LON-1 binds palmitic acid in vitro at high micromolar concentrations. a) MST dose response curves of fluorescently labeled proteins and fatty acids. Wild-type and mutant LON-1 proteins were tested for palmitic acid binding. The values represent mean ± SD of three independent measurements, and the dissociation constant (K_D) are indicated. b) K_D values obtained in a) were plotted for comparison.

Fig. 6.

Point mutations in conserved residues in the CAP domain affect LON-1 function in vivo. a) Relative body lengths of various strains at larval L4.1 stage, normalized to WT. Each dot represents one worm. ****P < 0.0001; n.s., not significant.

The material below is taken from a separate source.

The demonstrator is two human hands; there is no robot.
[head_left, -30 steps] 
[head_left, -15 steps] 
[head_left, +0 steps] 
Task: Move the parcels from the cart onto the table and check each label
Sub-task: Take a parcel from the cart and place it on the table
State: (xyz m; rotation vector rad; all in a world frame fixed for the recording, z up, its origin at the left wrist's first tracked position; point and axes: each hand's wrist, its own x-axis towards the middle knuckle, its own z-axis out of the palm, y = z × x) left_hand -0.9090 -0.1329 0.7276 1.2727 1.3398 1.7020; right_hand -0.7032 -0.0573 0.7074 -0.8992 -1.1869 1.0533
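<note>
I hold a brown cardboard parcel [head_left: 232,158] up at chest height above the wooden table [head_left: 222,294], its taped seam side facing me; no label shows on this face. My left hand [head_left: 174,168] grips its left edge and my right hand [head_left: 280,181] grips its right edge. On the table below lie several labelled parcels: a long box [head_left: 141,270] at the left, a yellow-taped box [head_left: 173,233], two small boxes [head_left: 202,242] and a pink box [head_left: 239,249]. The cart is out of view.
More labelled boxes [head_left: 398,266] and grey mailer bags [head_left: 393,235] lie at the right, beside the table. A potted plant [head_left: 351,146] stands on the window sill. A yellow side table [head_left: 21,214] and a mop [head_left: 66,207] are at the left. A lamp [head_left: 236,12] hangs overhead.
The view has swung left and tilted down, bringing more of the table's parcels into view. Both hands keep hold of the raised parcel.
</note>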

Tested using an ANOVA with a Tukey HSD. b) Table showing the Susm penetrance of various strains. Susm penetrance is measured as the percentage of 6 CC animals as scored by the arIs37(secreted CC::GFP) reporter. Statistical analysis was conducted by comparing double mutant lines with the sma-9(cc604) single mutants. ***P < 0.001; *P < 0.05 (unpaired two-tailed Student's t-test). c) Western blot showing that mutant LON-1 proteins are detectable using anti-V5 antibodies (top). Each lane contains lysate from 100 GA worms. Actin (bottom) was used as a loading control.